# SLIPKNOT-Bassist Paul Gray verstorben



## amon amarth (22 Juni 2010)

Paul Gray, Bassist von SLIPKNOT, ist am 24. Mai 2010 in einem Hotelzimmer in Urbandale/Iowa tot aufgefunden worden. Es gibt keine Hinweise auf Fremdverschulden.

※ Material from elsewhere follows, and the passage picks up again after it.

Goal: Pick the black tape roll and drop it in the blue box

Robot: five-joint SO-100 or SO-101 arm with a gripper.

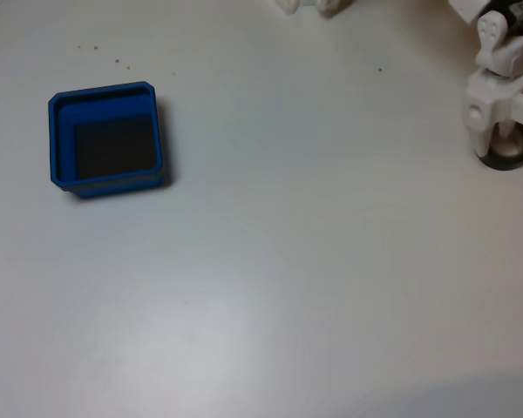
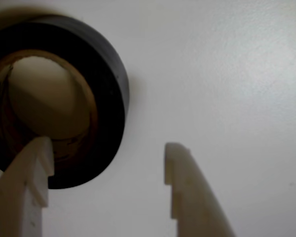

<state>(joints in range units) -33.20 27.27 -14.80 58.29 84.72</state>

Das endgültige Ergebnis der toxokologischen Untersuchung ergab, dass eine Überdosis Morphium und Fentanyl in Kombination mit einer vorliegenden Herzerkrankung Ursache des Todes gewesen sind. . Er hinterlässt seine schwangere Frau Brenna Paul.


8.April 1972 - 24.Mai 2010​ 


 



RIP​


----------



## Q (22 Juni 2010)

Arme Brenna... R.I.P. Paul. :thx: amon für die Info!


----------



## Punisher (22 Juni 2010)

R.i.p.


----------



## Karrel (22 Juni 2010)

Klar, um Slipknot trauern aber keine Sau erwähnt a nur annährungsweise das Ronnie James Dio verstorben ist! oder hab ich da was verpasst!

R.I.P. Ronnie!


----------



## Karrel (22 Juni 2010)

na ok, nur weil ich seine musik nich mag heißt es ja nich das er en schlechter kerl war:

R.I.P. Paul


----------



## Mandalorianer (22 Juni 2010)

*Die Musik ist nicht mein Geschmack aber möge er in Frieden ruhen 

Gruss Gollum*​


----------



## amon amarth (22 Juni 2010)

sind zwei posts von Ronnie James Dio da, karrel.


----------